Five months out from Election Day, that sentiment is clear on both sides of the aisle on Capitol Hill. Congressional leaders in both parties are sending strong signals with upcoming votes in the House and Senate, tying legislation to election year priorities.

IN THE SENATE, Republicans on Wednesday blocked consideration of legislation that would create a federal right to birth control, after they argued the bill was unnecessary and overly broad. The bill was part of an election year push for reproductive rights by Democrats, who want to get Republicans on the record opposing those efforts, especially as the GOP struggles with how to message its stance on reproductive rights in the wake of the overturning of Roe v. Wade (The Hill).

“We’re gonna have Contraception Day here in the United States Senate, and everyone’s going to be put on record,” Sen. Ed Markey (D-Mass.) said at a press conference ahead of the vote. “And if they say it’s not under threat, then they should just vote yes, in order to reaffirm that right.”

Senate Majority Leader Chuck Schumer (D-N.Y.) said Tuesday he has also begun the process of moving forward on a package that would establish protections for receiving and providing in vitro fertilization services (Roll Call).

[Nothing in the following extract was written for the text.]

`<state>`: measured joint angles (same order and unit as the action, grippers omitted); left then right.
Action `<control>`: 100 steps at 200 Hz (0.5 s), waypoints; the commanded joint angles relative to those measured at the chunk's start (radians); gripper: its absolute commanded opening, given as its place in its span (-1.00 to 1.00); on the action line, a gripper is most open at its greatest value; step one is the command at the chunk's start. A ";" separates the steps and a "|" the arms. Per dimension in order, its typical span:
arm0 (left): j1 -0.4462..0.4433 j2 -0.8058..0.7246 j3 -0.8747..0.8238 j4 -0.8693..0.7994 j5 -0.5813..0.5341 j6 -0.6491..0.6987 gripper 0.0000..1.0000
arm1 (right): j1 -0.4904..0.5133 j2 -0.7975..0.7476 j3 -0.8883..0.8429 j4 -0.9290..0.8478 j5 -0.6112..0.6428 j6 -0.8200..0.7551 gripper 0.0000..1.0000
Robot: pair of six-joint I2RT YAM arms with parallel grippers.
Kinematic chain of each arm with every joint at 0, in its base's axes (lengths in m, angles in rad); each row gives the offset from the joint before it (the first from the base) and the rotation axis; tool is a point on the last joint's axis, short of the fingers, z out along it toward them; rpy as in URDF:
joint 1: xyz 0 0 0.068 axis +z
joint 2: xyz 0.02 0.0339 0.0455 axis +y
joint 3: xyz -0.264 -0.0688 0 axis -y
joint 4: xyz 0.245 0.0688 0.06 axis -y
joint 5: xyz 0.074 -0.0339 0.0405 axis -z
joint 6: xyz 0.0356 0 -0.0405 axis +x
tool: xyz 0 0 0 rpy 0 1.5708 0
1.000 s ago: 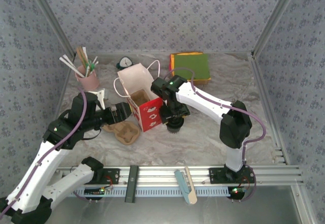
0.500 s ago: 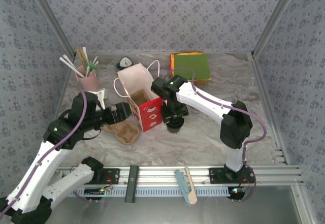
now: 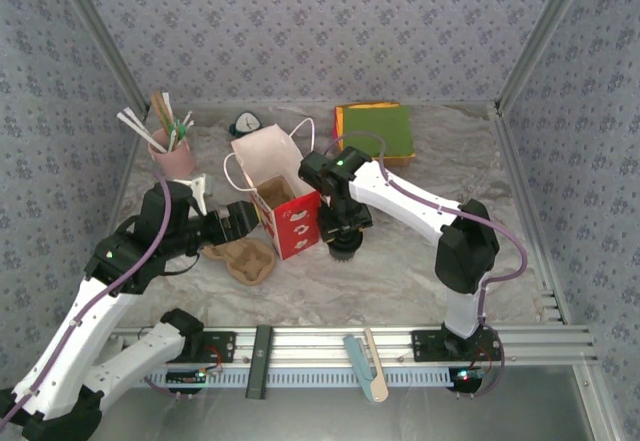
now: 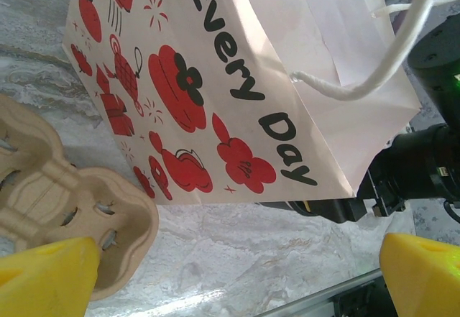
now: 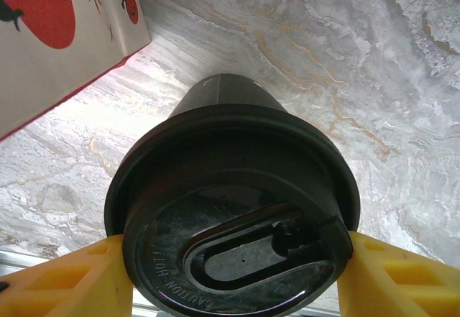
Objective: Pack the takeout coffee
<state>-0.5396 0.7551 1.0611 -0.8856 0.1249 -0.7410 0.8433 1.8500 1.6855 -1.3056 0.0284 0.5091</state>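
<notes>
**Desk:** What has the right hand got?

**Me:** My right hand [image 5: 230, 254] pinches the cup [image 5: 226, 94] at its lid [image 5: 237, 223], with a yellow finger [image 5: 61, 288] pressed to each side of the rim. The lid is round black plastic, glossy, with an oval recess and raised lettering. Below it the dark paper wall tapers downward.

**Desk:** Where is the cup?

**Me:** It is just right of the bag [image 3: 297, 223], at its near corner, around the middle of the worktop [image 3: 400, 271]. I cannot tell whether its base touches the surface.

**Desk:** And the left?

**Me:** My left hand [image 4: 233, 259] is spread wide, with nothing between the yellow tips, and it faces the bag's printed side. The bag is creased white paper with red and black drawings, the words "Every Day" in black, and a white cord handle [image 4: 374, 80]. The carrier [image 4: 65, 202] lies by my left tip. It is moulded tan pulp with rounded lobes and small slots.

**Desk:** The setting?

**Me:** A crinkled sheet with grey-white marbling covers the worktop. The walls [image 3: 300, 21] are papered in pale lilac with a small repeating motif, and metal posts stand at the corners. A ribbed aluminium rail [image 3: 330, 341] runs along the near edge. At the back are a pink cup [image 3: 172, 159] bristling with sticks on the left and a flat green-and-orange pad [image 3: 375, 129] on the right.
</notes>
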 commanded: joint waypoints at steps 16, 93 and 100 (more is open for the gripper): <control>-0.005 0.017 0.055 0.026 -0.026 0.025 1.00 | -0.015 -0.068 0.005 -0.051 0.009 0.014 0.32; 0.003 0.098 0.133 0.059 -0.038 0.050 0.99 | -0.049 -0.184 0.004 -0.118 0.041 0.005 0.33; 0.007 0.105 0.143 0.061 -0.038 0.051 1.00 | -0.052 -0.192 0.006 -0.125 0.045 0.005 0.33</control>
<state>-0.5388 0.8448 1.1500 -0.8619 0.1036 -0.7147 0.8036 1.7119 1.6855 -1.3663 0.0418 0.5087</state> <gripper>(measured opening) 0.997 0.668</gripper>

Senate Republicans are also increasing calls for Schumer to grant a floor vote to the House GOP bill that would sanction the International Criminal Court over its arrest warrant for Israeli Prime Minister Benjamin Netanyahu, which Democrats are highly unlikely to agree to (The Hill).

Politico: At least 128 members of Congress were targeted by an Israeli-linked operation to spread pro-Israel military content amid the ongoing war in Gaza.

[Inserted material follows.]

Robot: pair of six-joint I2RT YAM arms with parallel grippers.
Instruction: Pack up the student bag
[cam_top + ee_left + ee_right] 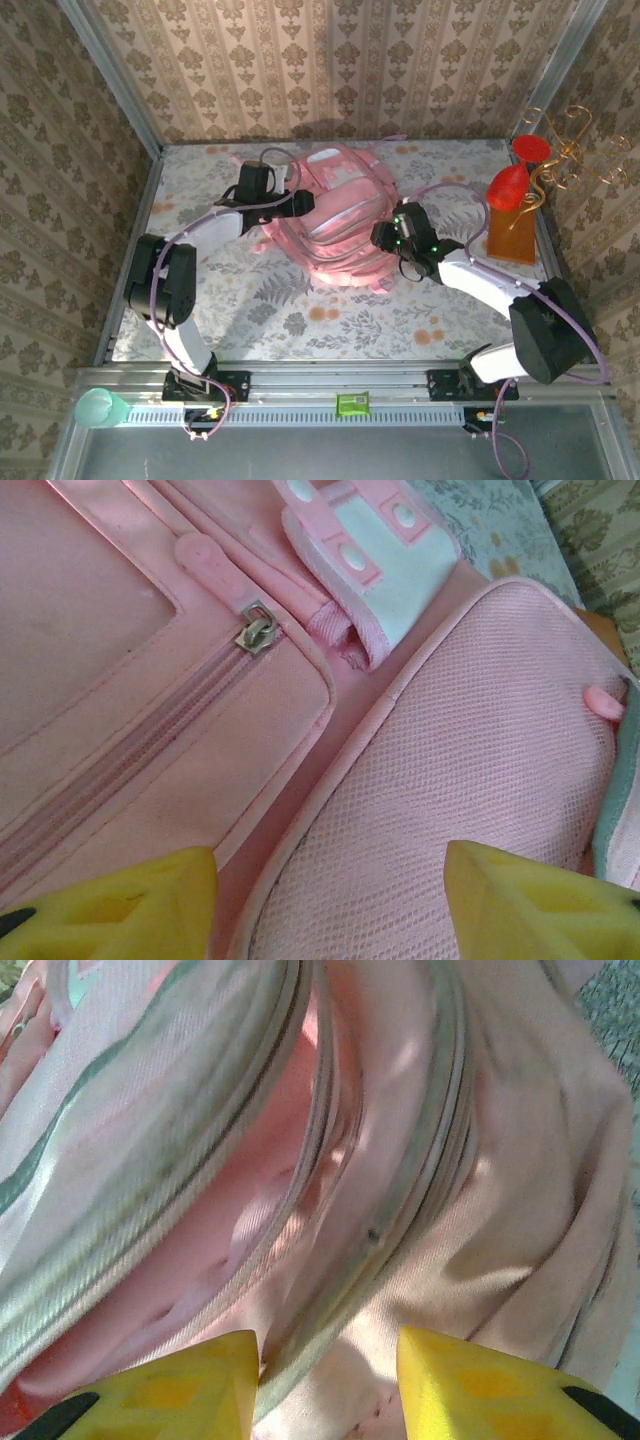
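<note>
The student bag [335, 215], soft pink fabric, lies mid-table on the floral cloth [250, 300]; a metal zip pull [256, 630] heads a flat pocket beside a rounded mesh pocket [470, 750]; the left gripper [328, 870], yellow jaws spread wide, hangs over both; the right gripper [325, 1350], jaws apart, faces curved piped seams [430, 1160], blurred.

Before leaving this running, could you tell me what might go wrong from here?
The right gripper straddles a fold of the student bag, so it may pinch fabric rather than a zip. The left gripper hangs open over the mesh pocket, off the zipper pull, and could snag it. Tugging the bag might swing the right arm toward the red glasses.
</note>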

IN THE HOUSE, election year probes abound. House Republicans have called university administrators, Cabinet officials and heads of federal agencies before panels. In a bow to the right of his party, Speaker Mike Johnson (R-La.) named former Freedom Caucus Chair Scott Perry (R-Pa.) and Rep. Ronny Jackson (R-Texas) to serve on the prestigious House Intelligence Committee, where spots have typically been given to lawmakers with backgrounds in national security and a bipartisan track record. The committee’s chair, Mike Turner (R-Ohio), found out about Johnson’s changes from news accounts.

The selection of two close Trump allies comes as Johnson has signaled his willingness to use the full force of the House to aid former President Trump’s bid to reclaim the Oval Office (The Hill and ABC News). Some Republicans worry that agencies will balk at cooperating with the committee because of its new members and that Perry will leak sensitive information to contacts outside the panel (Politico).

The Hill: Jackson, formerly a White House physician during the administrations of former Presidents Obama and Trump, calls Biden’s mental health a “national security” issue.

The Hill: House Republicans on Wednesday referred the president’s son, Hunter, and President Biden’s brother, James, to the Justice Department amid accusations of misleading Congress during investigations they claim are part of an impeachment inquiry aimed at the president.

The Hill: House Republicans say they aren’t finished with Anthony Fauci and want to bring criminal charges against the nation’s former top infectious diseases official.


3 THINGS TO KNOW TODAY:

▪ Aboard Boeing space capsule Starliner, two NASA astronauts launched to the International Space Station on Wednesday. It was a long time coming for the aerospace giant. An issue detected in flight since launch of the craft: Helium leaks. Docking is scheduled at 12:15 p.m. EST.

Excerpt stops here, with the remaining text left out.